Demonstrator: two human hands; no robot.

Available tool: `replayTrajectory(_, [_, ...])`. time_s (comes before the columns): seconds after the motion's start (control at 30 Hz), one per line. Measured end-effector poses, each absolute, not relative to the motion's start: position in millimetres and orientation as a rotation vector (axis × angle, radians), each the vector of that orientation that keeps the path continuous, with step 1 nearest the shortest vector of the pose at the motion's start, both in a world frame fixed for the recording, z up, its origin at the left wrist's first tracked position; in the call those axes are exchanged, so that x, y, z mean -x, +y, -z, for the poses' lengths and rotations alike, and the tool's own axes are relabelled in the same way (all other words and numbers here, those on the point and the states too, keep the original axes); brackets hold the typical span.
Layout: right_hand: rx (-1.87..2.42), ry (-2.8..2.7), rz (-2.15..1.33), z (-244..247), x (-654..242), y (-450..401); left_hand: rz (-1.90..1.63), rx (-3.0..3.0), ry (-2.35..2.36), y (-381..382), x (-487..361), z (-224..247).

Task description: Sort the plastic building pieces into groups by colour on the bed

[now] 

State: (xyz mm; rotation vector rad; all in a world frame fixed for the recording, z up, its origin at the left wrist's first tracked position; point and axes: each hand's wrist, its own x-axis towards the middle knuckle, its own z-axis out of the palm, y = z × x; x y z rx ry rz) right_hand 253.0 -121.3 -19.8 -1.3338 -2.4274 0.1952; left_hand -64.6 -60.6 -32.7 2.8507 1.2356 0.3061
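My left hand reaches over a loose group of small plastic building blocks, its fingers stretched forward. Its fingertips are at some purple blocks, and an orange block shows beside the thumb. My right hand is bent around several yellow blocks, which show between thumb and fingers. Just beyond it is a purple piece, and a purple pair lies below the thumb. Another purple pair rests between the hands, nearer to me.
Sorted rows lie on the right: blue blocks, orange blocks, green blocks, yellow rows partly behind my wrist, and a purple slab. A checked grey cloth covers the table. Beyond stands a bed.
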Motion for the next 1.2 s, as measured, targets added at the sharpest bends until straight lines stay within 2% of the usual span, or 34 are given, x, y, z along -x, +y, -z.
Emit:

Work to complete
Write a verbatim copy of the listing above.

Response below
Demonstrator: two human hands; no robot.

Available tool: `replayTrajectory(_, [_, ...])`. time_s (comes before the columns): seconds after the motion's start (control at 30 Hz), one per line. Measured end-effector poses, each absolute, not relative to the motion's start: position in millimetres and orientation as a rotation vector (axis × angle, radians), each the vector of that orientation that keeps the path continuous, with step 1 nearest the shortest vector of the pose at the motion's start, both in a world frame fixed for the recording, z up, its origin at the left wrist's first tracked position; in the call those axes are exchanged, so that x, y, z mean -x, +y, -z, for the poses' lengths and rotations alike, and the tool's own axes are relabelled in the same way (all other words and numbers here, those on the point and the states too, keep the original axes); brackets hold the typical span.
Layout: right_hand: rx (-1.87..2.42), ry (-2.8..2.7), rz (-2.15..1.33), z (-244..247), x (-654..242), y (-450..401); left_hand: rz (-1.90..1.63), rx (-3.0..3.0), ry (-2.35..2.36), y (-381..382), x (-487..361), z (-224..247).

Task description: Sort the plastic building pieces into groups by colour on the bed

[now] 

State: (xyz mm; rotation vector rad; all in a world frame fixed for the recording, z up, its origin at the left wrist's first tracked position; point and axes: each hand's wrist, its own x-axis towards the middle knuckle, its own z-axis out of the palm, y = z × x; x y z rx ry rz) right_hand 253.0 -121.3 -19.8 -1.3338 -2.4274 0.1952; left_hand -64.6 -60.6 -32.7 2.8507 1.2356 0.3061
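My left hand reaches over a loose group of small plastic building blocks, its fingers stretched forward. Its fingertips are at some purple blocks, and an orange block shows beside the thumb. My right hand is bent around several yellow blocks, which show between thumb and fingers. Just beyond it is a purple piece, and a purple pair lies below the thumb. Another purple pair rests between the hands, nearer to me.
Sorted rows lie on the right: blue blocks, orange blocks, green blocks, yellow rows partly behind my wrist, and a purple slab. A checked grey cloth covers the table. Beyond stands a bed.
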Motion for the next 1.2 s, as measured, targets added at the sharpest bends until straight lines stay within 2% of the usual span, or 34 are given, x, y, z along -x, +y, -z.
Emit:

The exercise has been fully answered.